- _REQUIRED ACTION_:
Set the listing down again, exactly as it stands below.

- _INFORMATION SUPPLIED_:
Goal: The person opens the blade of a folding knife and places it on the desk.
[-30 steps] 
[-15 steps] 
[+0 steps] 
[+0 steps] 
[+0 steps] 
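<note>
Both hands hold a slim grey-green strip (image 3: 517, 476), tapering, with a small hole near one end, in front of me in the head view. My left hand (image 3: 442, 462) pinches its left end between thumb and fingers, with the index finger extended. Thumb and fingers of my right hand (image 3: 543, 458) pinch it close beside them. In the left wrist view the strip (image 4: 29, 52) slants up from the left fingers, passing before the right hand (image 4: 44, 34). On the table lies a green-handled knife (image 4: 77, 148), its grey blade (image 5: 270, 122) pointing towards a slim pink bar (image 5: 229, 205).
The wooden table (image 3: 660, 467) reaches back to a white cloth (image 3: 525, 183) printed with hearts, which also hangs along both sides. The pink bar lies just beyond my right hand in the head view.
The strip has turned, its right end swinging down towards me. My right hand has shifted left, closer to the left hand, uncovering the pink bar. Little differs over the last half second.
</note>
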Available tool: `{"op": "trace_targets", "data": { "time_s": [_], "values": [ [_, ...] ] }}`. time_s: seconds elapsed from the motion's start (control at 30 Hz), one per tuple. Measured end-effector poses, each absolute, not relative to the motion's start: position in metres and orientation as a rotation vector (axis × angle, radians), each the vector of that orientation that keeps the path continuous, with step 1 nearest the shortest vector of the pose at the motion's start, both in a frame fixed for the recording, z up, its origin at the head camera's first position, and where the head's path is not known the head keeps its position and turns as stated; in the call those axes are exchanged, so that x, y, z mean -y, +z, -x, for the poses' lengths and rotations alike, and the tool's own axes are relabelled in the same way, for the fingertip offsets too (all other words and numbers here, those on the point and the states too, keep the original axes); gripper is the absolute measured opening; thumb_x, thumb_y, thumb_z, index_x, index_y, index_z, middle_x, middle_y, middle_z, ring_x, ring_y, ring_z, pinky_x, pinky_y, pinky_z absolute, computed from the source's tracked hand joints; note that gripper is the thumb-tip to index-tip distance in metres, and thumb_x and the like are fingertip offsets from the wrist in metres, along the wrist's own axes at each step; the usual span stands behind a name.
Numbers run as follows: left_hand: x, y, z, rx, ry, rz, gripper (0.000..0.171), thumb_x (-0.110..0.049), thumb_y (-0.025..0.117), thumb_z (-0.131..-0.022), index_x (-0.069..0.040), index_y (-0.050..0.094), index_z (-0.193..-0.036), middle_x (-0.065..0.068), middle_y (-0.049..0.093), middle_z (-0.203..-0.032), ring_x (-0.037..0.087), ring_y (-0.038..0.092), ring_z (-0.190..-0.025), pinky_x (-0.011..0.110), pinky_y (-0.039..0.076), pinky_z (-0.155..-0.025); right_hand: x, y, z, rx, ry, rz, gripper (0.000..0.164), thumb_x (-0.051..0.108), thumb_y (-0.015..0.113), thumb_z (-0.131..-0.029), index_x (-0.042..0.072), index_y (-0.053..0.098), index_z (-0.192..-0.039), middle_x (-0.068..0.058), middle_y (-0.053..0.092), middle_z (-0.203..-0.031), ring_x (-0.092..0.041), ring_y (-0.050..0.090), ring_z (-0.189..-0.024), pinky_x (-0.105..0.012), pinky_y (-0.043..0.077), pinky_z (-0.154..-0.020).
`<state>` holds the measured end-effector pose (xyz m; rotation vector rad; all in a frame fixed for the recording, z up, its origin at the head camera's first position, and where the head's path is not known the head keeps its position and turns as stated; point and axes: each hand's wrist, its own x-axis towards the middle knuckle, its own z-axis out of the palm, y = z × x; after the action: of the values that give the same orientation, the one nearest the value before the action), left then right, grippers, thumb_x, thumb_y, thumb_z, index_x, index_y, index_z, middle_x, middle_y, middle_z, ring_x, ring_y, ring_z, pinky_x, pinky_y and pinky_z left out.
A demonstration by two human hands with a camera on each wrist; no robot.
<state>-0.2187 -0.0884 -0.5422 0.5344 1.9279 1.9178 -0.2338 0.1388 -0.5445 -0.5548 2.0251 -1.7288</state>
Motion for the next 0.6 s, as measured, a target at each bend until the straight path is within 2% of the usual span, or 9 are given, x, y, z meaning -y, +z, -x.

- _SOLUTION TO THIS PROBLEM_:
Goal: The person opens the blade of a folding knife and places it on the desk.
[-30 steps] 
[-15 steps] 
[+0 steps] 
[+0 steps] 
[+0 steps] 
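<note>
Both hands hold a slim grey-green strip (image 3: 517, 476), tapering, with a small hole near one end, in front of me in the head view. My left hand (image 3: 442, 462) pinches its left end between thumb and fingers, with the index finger extended. Thumb and fingers of my right hand (image 3: 543, 458) pinch it close beside them. In the left wrist view the strip (image 4: 29, 52) slants up from the left fingers, passing before the right hand (image 4: 44, 34). On the table lies a green-handled knife (image 4: 77, 148), its grey blade (image 5: 270, 122) pointing towards a slim pink bar (image 5: 229, 205).
The wooden table (image 3: 660, 467) reaches back to a white cloth (image 3: 525, 183) printed with hearts, which also hangs along both sides. The pink bar lies just beyond my right hand in the head view.
The strip has turned, its right end swinging down towards me. My right hand has shifted left, closer to the left hand, uncovering the pink bar. Little differs over the last half second.
</note>
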Available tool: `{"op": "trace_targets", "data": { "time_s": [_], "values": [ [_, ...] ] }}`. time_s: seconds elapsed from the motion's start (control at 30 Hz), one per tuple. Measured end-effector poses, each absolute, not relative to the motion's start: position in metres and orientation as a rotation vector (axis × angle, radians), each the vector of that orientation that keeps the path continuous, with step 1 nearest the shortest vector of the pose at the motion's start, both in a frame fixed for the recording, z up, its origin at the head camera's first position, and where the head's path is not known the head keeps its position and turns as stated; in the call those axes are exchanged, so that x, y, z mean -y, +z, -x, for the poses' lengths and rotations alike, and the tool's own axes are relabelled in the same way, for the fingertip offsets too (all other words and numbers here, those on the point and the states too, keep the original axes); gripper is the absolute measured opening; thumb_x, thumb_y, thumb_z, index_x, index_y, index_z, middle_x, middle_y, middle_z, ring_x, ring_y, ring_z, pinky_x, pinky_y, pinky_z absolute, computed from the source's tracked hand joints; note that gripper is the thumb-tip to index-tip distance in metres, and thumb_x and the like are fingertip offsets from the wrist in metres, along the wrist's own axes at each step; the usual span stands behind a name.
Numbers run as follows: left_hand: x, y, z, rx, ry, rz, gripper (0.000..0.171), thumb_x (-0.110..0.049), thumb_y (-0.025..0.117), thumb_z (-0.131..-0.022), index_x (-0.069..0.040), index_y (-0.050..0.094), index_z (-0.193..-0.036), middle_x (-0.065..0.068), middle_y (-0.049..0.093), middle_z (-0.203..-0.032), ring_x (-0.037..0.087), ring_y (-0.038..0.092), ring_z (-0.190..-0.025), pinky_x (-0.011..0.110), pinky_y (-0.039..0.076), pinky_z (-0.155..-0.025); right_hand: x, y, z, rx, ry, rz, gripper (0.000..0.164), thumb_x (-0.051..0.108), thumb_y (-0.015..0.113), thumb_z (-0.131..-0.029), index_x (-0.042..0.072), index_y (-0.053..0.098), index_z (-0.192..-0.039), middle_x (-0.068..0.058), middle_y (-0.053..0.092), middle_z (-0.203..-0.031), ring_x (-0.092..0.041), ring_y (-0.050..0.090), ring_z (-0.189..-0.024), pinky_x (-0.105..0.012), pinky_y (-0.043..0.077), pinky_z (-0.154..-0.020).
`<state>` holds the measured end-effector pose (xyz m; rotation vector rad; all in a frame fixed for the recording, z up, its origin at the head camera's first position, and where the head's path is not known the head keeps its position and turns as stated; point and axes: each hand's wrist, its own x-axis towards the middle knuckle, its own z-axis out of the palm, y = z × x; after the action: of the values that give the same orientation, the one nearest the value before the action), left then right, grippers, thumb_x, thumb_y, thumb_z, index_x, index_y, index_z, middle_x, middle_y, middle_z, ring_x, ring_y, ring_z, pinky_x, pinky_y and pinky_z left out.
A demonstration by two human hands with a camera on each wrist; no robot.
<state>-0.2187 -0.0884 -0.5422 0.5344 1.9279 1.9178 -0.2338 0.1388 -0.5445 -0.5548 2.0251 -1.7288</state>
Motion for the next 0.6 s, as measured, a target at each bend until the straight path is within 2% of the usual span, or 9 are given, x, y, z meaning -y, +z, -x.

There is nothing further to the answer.